Collection entries |
---+---
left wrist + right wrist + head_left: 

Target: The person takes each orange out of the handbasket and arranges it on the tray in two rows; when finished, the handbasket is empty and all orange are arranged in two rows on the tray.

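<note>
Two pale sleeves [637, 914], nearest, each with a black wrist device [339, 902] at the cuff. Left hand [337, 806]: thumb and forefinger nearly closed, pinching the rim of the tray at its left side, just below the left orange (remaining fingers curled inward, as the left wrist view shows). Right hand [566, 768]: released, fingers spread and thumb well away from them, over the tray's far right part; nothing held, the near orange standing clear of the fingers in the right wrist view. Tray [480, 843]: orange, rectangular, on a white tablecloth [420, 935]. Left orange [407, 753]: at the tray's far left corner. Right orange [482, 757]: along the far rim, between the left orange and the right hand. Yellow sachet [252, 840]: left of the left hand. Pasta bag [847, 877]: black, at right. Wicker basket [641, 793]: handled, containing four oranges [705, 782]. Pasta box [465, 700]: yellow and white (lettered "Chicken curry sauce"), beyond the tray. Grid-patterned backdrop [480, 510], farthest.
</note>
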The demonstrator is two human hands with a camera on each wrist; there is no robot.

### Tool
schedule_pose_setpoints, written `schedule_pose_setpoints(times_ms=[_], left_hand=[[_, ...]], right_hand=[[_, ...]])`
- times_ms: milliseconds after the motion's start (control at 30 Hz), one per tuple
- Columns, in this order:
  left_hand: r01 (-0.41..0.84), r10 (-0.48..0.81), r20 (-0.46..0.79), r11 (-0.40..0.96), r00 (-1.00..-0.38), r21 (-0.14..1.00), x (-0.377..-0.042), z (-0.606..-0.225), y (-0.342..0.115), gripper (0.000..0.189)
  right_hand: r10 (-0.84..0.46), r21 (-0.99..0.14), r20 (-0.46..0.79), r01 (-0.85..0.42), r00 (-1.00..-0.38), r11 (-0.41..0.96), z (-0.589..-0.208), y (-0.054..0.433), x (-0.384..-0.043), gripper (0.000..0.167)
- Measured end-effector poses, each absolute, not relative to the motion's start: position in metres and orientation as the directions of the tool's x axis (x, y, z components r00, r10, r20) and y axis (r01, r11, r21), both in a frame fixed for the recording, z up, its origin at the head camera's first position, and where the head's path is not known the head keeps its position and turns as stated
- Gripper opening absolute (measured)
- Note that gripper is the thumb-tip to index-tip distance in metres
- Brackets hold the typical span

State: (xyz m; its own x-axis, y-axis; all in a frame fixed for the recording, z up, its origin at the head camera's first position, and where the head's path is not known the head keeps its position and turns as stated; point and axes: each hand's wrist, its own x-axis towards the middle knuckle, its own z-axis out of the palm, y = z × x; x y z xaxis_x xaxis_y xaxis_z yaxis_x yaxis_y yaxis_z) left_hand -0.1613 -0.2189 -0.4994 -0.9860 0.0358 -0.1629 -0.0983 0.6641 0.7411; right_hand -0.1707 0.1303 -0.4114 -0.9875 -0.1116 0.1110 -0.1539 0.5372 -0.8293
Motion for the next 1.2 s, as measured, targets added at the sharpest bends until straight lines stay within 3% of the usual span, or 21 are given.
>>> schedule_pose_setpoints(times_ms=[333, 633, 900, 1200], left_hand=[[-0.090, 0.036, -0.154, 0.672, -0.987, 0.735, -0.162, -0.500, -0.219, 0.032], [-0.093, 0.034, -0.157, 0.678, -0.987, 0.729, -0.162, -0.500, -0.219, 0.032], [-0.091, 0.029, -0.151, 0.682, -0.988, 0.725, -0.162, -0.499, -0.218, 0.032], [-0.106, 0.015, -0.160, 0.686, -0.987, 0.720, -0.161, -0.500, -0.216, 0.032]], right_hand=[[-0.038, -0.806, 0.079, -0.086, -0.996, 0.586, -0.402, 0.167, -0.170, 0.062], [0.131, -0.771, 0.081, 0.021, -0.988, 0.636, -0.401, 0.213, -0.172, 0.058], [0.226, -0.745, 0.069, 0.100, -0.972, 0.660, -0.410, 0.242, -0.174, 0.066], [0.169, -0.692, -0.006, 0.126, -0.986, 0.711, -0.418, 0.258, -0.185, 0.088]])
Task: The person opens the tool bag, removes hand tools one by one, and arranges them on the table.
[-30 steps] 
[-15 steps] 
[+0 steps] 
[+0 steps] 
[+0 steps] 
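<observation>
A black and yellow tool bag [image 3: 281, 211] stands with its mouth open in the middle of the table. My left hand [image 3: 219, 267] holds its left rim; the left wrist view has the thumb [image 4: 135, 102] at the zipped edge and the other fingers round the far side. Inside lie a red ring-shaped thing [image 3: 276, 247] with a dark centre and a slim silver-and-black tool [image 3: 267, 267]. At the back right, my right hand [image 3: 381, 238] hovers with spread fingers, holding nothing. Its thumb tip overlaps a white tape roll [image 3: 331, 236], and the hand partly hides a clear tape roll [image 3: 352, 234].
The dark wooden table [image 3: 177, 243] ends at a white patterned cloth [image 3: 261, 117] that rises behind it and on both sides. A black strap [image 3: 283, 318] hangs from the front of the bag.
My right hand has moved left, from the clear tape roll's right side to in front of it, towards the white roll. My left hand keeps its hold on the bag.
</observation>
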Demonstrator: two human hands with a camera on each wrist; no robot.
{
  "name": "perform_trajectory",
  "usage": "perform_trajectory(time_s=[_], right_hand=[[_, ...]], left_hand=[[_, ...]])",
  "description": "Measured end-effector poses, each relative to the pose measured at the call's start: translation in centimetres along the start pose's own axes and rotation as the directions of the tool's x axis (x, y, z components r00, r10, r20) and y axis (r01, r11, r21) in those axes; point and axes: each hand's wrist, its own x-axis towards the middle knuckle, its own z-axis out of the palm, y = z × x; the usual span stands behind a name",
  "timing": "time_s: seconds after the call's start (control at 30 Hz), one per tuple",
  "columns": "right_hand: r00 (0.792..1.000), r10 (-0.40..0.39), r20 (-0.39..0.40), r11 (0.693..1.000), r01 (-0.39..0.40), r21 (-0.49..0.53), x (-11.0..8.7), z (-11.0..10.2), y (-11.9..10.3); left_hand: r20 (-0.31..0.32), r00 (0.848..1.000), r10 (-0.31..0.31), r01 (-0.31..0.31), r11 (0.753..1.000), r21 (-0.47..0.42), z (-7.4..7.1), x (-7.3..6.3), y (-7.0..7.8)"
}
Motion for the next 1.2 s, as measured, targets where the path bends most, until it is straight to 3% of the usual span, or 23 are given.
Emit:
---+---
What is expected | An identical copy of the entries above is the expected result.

Exercise response |
left wrist + right wrist + head_left: 

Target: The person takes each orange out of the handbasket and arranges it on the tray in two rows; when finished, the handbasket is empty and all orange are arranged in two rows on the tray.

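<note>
Two pale sleeves [637, 914], nearest, each with a black wrist device [339, 902] at the cuff. Left hand [337, 806]: thumb and forefinger nearly closed, pinching the rim of the tray at its left side, just below the left orange (remaining fingers curled inward, as the left wrist view shows). Right hand [566, 768]: released, fingers spread and thumb well away from them, over the tray's far right part; nothing held, the near orange standing clear of the fingers in the right wrist view. Tray [480, 843]: orange, rectangular, on a white tablecloth [420, 935]. Left orange [407, 753]: at the tray's far left corner. Right orange [482, 757]: along the far rim, between the left orange and the right hand. Yellow sachet [252, 840]: left of the left hand. Pasta bag [847, 877]: black, at right. Wicker basket [641, 793]: handled, containing four oranges [705, 782]. Pasta box [465, 700]: yellow and white (lettered "Chicken curry sauce"), beyond the tray. Grid-patterned backdrop [480, 510], farthest.
</note>
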The demonstrator is two human hands with a camera on each wrist; there is no robot.

### Tool
schedule_pose_setpoints, written `schedule_pose_setpoints(times_ms=[_], left_hand=[[_, ...]], right_hand=[[_, ...]])`
- times_ms: milliseconds after the motion's start (control at 30 Hz), one per tuple
- Columns, in this order:
  left_hand: r01 (-0.41..0.84), r10 (-0.48..0.81), r20 (-0.46..0.79), r11 (-0.40..0.96), r00 (-1.00..-0.38), r21 (-0.14..1.00), x (-0.377..-0.042), z (-0.606..-0.225), y (-0.342..0.115), gripper (0.000..0.189)
  right_hand: r10 (-0.84..0.46), r21 (-0.99..0.14), r20 (-0.46..0.79), r01 (-0.85..0.42), r00 (-1.00..-0.38), r11 (-0.41..0.96), z (-0.589..-0.208), y (-0.054..0.433), x (-0.384..-0.043), gripper (0.000..0.167)
- Measured end-effector poses, each absolute, not relative to the motion's start: position in metres and orientation as the directions of the tool's x axis (x, y, z components r00, r10, r20) and y axis (r01, r11, r21), both in a frame fixed for the recording, z up, its origin at the head camera's first position, and where the head's path is not known the head keeps its position and turns as stated
- Gripper opening absolute (measured)
- Note that gripper is the thumb-tip to index-tip distance in metres
- Brackets hold the typical span

State: (xyz m; its own x-axis, y-axis; all in a frame fixed for the recording, z up, its origin at the head camera's first position, and where the head's path is not known the head keeps its position and turns as stated; point and axes: each hand's wrist, its own x-axis towards the middle knuckle, its own z-axis out of the palm, y = z × x; x y z xaxis_x xaxis_y xaxis_z yaxis_x yaxis_y yaxis_z) left_hand -0.1613 -0.2189 -0.4994 -0.9860 0.0358 -0.1629 -0.0983 0.6641 0.7411; right_hand -0.1707 0.1303 -0.4114 -0.9875 -0.1116 0.1110 -0.1539 0.5372 -0.8293
Motion for the next 1.2 s, as measured, targets added at the sharpest bends until straight lines stay within 3% of the usual span, or 21 are given.
>>> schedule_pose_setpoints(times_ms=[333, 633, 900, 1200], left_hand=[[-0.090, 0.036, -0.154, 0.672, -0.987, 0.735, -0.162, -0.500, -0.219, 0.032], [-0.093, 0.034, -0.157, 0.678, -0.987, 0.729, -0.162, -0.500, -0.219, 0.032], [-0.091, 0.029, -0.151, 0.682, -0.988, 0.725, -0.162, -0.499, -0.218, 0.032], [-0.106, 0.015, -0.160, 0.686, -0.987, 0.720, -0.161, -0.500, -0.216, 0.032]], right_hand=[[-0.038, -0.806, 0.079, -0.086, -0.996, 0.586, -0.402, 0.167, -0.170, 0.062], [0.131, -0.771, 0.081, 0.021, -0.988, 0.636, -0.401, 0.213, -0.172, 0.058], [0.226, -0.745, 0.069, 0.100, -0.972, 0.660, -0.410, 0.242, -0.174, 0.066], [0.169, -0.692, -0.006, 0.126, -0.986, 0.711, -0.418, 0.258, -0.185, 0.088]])
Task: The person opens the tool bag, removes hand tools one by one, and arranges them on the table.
[-30 steps] 
[-15 steps] 
[+0 steps] 
[+0 steps] 
[+0 steps] 
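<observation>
A black and yellow tool bag [image 3: 281, 211] stands with its mouth open in the middle of the table. My left hand [image 3: 219, 267] holds its left rim; the left wrist view has the thumb [image 4: 135, 102] at the zipped edge and the other fingers round the far side. Inside lie a red ring-shaped thing [image 3: 276, 247] with a dark centre and a slim silver-and-black tool [image 3: 267, 267]. At the back right, my right hand [image 3: 381, 238] hovers with spread fingers, holding nothing. Its thumb tip overlaps a white tape roll [image 3: 331, 236], and the hand partly hides a clear tape roll [image 3: 352, 234].
The dark wooden table [image 3: 177, 243] ends at a white patterned cloth [image 3: 261, 117] that rises behind it and on both sides. A black strap [image 3: 283, 318] hangs from the front of the bag.
My right hand has moved left, from the clear tape roll's right side to in front of it, towards the white roll. My left hand keeps its hold on the bag.
</observation>
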Demonstrator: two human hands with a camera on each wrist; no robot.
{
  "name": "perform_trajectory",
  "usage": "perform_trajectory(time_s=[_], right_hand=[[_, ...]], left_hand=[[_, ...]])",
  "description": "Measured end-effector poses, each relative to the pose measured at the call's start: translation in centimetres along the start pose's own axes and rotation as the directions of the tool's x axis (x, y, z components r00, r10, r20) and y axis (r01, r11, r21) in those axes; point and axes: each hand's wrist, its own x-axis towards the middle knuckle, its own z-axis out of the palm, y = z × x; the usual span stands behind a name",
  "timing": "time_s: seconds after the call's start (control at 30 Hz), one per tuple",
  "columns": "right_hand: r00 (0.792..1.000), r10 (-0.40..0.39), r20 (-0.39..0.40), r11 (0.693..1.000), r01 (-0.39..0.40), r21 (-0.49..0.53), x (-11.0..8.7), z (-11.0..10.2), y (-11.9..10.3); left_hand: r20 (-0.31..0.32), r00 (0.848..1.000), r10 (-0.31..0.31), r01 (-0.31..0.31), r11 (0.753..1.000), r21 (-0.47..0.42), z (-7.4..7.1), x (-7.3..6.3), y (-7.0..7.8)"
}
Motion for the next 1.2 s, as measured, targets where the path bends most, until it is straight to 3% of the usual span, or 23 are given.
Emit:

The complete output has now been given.